> _WORK TASK_: Pictures should be left out while the data beneath this task is written out word for word.

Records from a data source
○ ○ ○ ○

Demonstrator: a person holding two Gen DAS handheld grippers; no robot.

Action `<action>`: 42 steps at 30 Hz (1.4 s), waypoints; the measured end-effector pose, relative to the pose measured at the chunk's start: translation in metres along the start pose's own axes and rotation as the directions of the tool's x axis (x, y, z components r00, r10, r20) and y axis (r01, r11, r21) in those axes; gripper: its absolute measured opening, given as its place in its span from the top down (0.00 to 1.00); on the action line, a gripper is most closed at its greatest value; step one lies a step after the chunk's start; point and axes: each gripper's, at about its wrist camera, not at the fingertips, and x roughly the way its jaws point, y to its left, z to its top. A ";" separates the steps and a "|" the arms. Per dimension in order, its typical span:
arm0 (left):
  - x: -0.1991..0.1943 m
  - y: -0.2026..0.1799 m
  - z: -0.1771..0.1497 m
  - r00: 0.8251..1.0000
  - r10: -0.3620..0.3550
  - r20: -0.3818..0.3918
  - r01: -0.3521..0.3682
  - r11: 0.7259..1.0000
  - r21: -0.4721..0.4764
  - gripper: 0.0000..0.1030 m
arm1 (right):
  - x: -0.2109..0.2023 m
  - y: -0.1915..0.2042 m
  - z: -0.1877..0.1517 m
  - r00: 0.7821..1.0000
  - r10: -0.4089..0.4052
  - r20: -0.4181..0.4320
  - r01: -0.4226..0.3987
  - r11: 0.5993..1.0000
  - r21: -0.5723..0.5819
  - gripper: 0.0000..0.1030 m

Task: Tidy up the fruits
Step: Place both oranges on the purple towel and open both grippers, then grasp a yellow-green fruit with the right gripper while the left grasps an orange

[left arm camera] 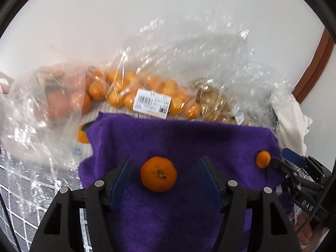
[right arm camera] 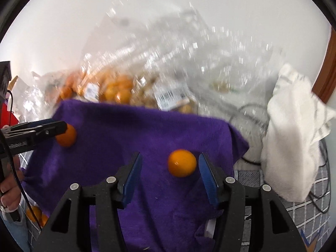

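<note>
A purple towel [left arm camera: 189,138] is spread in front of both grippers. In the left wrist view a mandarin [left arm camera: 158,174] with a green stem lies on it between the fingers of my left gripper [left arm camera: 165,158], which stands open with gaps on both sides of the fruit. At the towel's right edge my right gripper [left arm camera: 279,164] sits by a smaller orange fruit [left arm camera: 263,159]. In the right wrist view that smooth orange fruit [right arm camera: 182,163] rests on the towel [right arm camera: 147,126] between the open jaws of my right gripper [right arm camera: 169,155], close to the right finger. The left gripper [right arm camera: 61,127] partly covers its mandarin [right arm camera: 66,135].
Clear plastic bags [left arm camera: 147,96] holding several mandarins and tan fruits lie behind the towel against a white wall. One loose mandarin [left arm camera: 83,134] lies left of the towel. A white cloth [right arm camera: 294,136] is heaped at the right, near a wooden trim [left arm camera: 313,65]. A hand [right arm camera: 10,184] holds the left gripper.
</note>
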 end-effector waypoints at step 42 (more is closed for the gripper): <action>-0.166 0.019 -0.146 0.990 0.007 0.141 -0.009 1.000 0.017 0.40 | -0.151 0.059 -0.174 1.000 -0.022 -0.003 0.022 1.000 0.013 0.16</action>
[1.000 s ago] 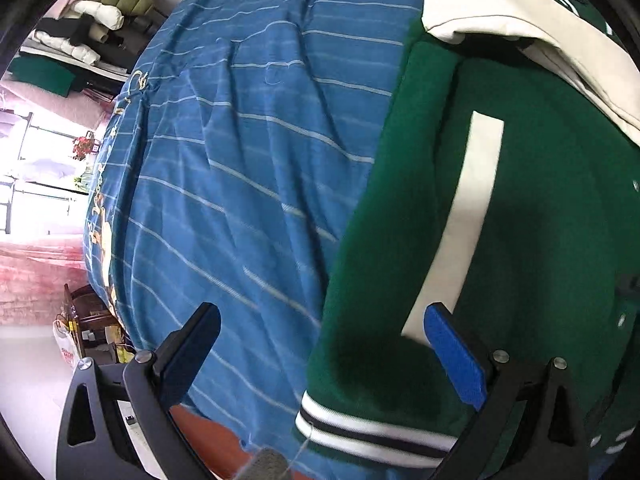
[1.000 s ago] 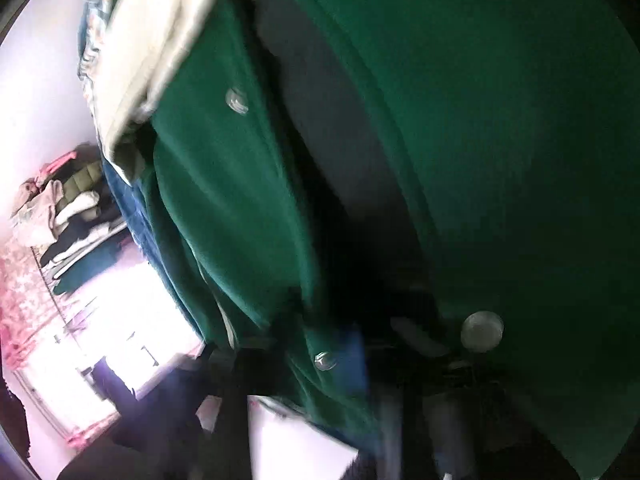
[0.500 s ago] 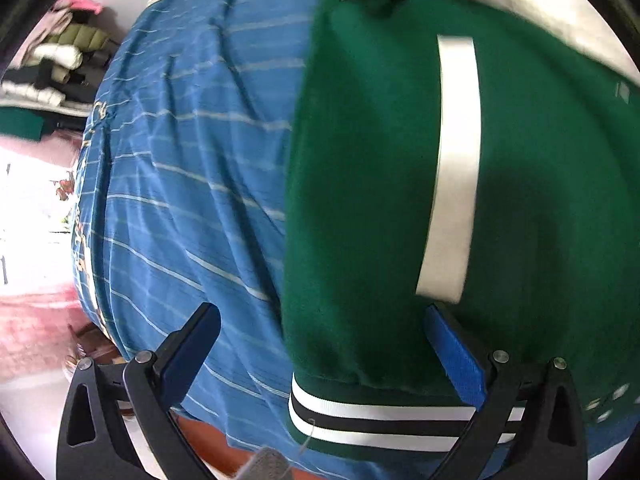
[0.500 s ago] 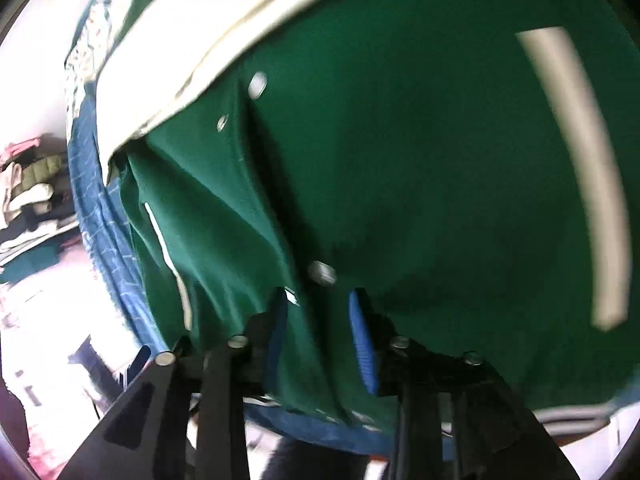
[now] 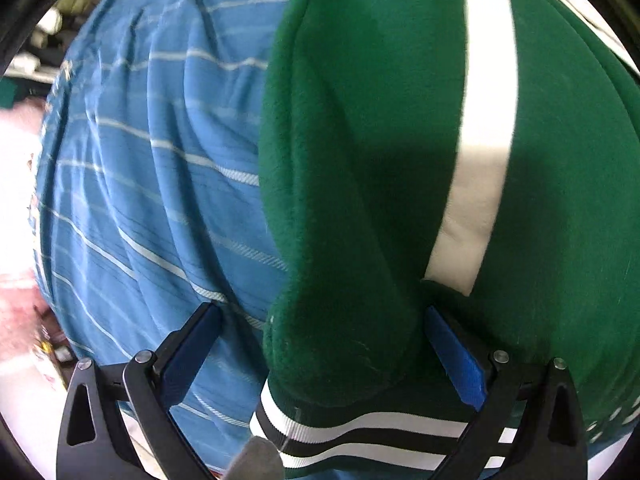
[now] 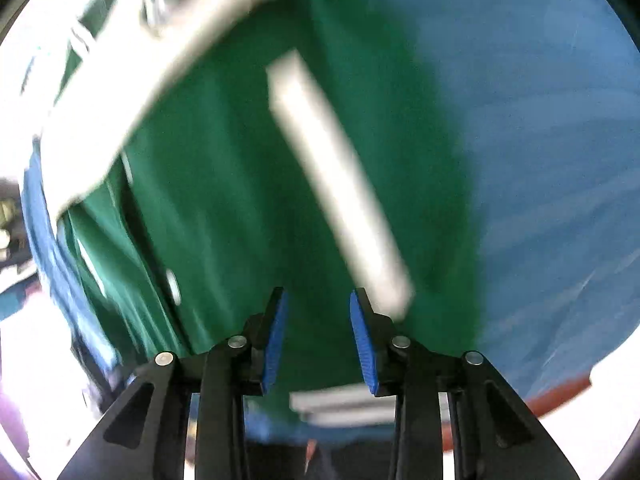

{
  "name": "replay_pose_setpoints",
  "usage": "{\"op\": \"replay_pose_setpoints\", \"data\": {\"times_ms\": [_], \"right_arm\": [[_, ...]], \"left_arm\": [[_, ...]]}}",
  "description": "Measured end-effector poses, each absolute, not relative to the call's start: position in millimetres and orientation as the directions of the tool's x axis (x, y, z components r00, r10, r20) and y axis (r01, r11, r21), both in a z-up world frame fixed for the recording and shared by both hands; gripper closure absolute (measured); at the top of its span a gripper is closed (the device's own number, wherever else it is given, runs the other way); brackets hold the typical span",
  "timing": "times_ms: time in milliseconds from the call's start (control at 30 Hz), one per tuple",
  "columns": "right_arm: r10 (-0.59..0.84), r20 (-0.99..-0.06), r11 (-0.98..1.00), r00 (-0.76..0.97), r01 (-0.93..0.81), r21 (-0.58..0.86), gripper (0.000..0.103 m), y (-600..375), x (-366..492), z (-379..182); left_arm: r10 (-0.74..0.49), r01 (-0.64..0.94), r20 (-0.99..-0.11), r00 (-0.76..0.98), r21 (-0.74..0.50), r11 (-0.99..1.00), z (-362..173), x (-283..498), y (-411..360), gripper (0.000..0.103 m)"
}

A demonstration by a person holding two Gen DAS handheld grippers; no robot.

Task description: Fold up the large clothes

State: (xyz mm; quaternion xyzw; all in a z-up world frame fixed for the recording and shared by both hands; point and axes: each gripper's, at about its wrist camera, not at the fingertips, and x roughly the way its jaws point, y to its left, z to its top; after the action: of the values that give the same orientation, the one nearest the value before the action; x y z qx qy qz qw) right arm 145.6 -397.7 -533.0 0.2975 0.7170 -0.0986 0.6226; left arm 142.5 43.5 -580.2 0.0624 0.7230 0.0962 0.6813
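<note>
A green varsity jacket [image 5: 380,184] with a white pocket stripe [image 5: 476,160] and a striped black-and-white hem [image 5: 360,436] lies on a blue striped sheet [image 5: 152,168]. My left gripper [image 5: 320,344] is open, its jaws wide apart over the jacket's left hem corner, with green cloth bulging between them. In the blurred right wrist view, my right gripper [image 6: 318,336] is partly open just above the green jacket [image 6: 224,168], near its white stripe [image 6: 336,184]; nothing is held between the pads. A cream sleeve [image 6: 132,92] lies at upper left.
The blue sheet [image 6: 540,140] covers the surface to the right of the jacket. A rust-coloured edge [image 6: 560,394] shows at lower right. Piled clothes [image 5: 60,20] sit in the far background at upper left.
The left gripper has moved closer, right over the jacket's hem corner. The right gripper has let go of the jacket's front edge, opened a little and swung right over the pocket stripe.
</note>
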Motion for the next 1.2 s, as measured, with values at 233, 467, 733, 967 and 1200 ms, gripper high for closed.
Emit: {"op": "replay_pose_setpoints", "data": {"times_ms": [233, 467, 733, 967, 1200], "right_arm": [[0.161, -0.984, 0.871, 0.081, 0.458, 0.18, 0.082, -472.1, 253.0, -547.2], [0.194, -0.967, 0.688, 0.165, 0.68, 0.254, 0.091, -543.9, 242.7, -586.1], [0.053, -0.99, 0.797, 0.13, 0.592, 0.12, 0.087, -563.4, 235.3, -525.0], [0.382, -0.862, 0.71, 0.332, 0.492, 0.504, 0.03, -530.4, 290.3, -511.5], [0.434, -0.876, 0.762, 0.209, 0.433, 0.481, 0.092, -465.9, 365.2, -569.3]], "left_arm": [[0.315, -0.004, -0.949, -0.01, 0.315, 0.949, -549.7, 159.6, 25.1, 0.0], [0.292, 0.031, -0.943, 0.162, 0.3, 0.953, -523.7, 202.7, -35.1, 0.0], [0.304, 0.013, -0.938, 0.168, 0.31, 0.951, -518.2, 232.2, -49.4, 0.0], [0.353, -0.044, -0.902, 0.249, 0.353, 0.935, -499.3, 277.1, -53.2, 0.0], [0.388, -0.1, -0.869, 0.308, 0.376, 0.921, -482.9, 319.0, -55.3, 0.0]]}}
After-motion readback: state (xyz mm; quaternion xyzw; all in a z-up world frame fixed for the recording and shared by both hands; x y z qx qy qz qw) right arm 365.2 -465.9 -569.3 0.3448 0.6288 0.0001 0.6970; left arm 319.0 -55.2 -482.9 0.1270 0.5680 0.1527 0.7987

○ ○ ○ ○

> _EXERCISE ANSWER_:
Demonstrator: a person holding two Gen DAS handheld grippers; no robot.

Action `<action>`: 42 steps at 30 Hz (1.4 s), waypoints; the measured end-effector pose, relative to the pose measured at the chunk's start: translation in metres along the start pose's own axes and rotation as the directions of the tool's x axis (x, y, z components r00, r10, r20) and y axis (r01, r11, r21) in those axes; gripper: its absolute measured opening, given as its place in its span from the top down (0.00 to 1.00); on the action line, a gripper is most closed at its greatest value; step one lies a step after the chunk's start; point and axes: each gripper's, at about its wrist camera, not at the fingertips, and x roughly the way its jaws point, y to its left, z to its top. A ";" separates the steps and a "|" the arms. Per dimension in order, its typical span:
arm0 (left):
  - x: -0.1991..0.1943 m
  - y: -0.2026..0.1799 m
  - z: -0.1771..0.1497 m
  - r00: 0.8251..1.0000
  - r10: -0.3620..0.3550
  - r20: -0.3818..0.3918
  - r01: -0.3521..0.3682
  - r11: 0.7259..1.0000
  - r21: -0.4721..0.4764
  - gripper: 0.0000..0.1030 m
arm1 (right):
  - x: -0.2109..0.2023 m
  - y: -0.1915..0.2042 m
  - z: -0.1877..0.1517 m
  - r00: 0.7821..1.0000
  - r10: -0.4089..0.4052
  - r20: -0.4181..0.4320
  - r01: -0.4226..0.3987
  - r11: 0.5993..1.0000
  - r21: -0.5723..0.5819
  - gripper: 0.0000..0.1030 m

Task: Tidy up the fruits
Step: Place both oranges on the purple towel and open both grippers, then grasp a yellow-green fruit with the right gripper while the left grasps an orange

[left arm camera] 
[right arm camera] 

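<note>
A purple towel [left arm camera: 189,138] is spread in front of both grippers. In the left wrist view a mandarin [left arm camera: 158,174] with a green stem lies on it between the fingers of my left gripper [left arm camera: 165,158], which stands open with gaps on both sides of the fruit. At the towel's right edge my right gripper [left arm camera: 279,164] sits by a smaller orange fruit [left arm camera: 263,159]. In the right wrist view that smooth orange fruit [right arm camera: 182,163] rests on the towel [right arm camera: 147,126] between the open jaws of my right gripper [right arm camera: 169,155], close to the right finger. The left gripper [right arm camera: 61,127] partly covers its mandarin [right arm camera: 66,135].
Clear plastic bags [left arm camera: 147,96] holding several mandarins and tan fruits lie behind the towel against a white wall. One loose mandarin [left arm camera: 83,134] lies left of the towel. A white cloth [right arm camera: 294,136] is heaped at the right, near a wooden trim [left arm camera: 313,65]. A hand [right arm camera: 10,184] holds the left gripper.
</note>
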 end-effector waypoints at step 42 (more is closed for the gripper): <action>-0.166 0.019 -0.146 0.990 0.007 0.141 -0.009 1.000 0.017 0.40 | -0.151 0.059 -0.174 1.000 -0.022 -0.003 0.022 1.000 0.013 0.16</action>
[1.000 s ago] 
[1.000 s ago] 
[0.500 s ago] 
[0.500 s ago] 
[now] 
[now] 

{
  "name": "replay_pose_setpoints",
  "usage": "{\"op\": \"replay_pose_setpoints\", \"data\": {\"times_ms\": [_], \"right_arm\": [[_, ...]], \"left_arm\": [[_, ...]]}}",
  "description": "Measured end-effector poses, each absolute, not relative to the call's start: position in millimetres and orientation as the directions of the tool's x axis (x, y, z components r00, r10, r20) and y axis (r01, r11, r21), both in a z-up world frame fixed for the recording and shared by both hands; gripper closure absolute (measured); at the top of its span a gripper is closed (the device's own number, wherever else it is given, runs the other way); brackets hold the typical span",
  "timing": "times_ms: time in milliseconds from the call's start (control at 30 Hz), one per tuple",
  "columns": "right_arm: r10 (-0.59..0.84), r20 (-0.99..-0.06), r11 (-0.98..1.00), r00 (-0.76..0.97), r01 (-0.93..0.81), r21 (-0.58..0.86), gripper (0.000..0.103 m), y (-600..375), x (-366..492), z (-379..182); left_arm: r10 (-0.74..0.49), r01 (-0.64..0.94), r20 (-0.99..-0.11), r00 (-0.76..0.98), r21 (-0.74..0.50), r11 (-0.99..1.00), z (-362..173), x (-283..498), y (-411..360), gripper (0.000..0.103 m)"
}

A demonstration by a person holding two Gen DAS handheld grippers; no robot.

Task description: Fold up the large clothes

State: (xyz mm; quaternion xyzw; all in a z-up world frame fixed for the recording and shared by both hands; point and axes: each gripper's, at about its wrist camera, not at the fingertips, and x roughly the way its jaws point, y to its left, z to its top; after the action: of the values that give the same orientation, the one nearest the value before the action; x y z qx qy qz qw) right arm 145.6 -397.7 -533.0 0.2975 0.7170 -0.0986 0.6226; left arm 142.5 43.5 -580.2 0.0624 0.7230 0.0962 0.6813
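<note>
A green varsity jacket [image 5: 380,184] with a white pocket stripe [image 5: 476,160] and a striped black-and-white hem [image 5: 360,436] lies on a blue striped sheet [image 5: 152,168]. My left gripper [image 5: 320,344] is open, its jaws wide apart over the jacket's left hem corner, with green cloth bulging between them. In the blurred right wrist view, my right gripper [image 6: 318,336] is partly open just above the green jacket [image 6: 224,168], near its white stripe [image 6: 336,184]; nothing is held between the pads. A cream sleeve [image 6: 132,92] lies at upper left.
The blue sheet [image 6: 540,140] covers the surface to the right of the jacket. A rust-coloured edge [image 6: 560,394] shows at lower right. Piled clothes [image 5: 60,20] sit in the far background at upper left.
The left gripper has moved closer, right over the jacket's hem corner. The right gripper has let go of the jacket's front edge, opened a little and swung right over the pocket stripe.
</note>
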Motion for the next 1.2 s, as measured, with values at 233, 467, 733, 967 and 1200 ms, gripper high for closed.
Emit: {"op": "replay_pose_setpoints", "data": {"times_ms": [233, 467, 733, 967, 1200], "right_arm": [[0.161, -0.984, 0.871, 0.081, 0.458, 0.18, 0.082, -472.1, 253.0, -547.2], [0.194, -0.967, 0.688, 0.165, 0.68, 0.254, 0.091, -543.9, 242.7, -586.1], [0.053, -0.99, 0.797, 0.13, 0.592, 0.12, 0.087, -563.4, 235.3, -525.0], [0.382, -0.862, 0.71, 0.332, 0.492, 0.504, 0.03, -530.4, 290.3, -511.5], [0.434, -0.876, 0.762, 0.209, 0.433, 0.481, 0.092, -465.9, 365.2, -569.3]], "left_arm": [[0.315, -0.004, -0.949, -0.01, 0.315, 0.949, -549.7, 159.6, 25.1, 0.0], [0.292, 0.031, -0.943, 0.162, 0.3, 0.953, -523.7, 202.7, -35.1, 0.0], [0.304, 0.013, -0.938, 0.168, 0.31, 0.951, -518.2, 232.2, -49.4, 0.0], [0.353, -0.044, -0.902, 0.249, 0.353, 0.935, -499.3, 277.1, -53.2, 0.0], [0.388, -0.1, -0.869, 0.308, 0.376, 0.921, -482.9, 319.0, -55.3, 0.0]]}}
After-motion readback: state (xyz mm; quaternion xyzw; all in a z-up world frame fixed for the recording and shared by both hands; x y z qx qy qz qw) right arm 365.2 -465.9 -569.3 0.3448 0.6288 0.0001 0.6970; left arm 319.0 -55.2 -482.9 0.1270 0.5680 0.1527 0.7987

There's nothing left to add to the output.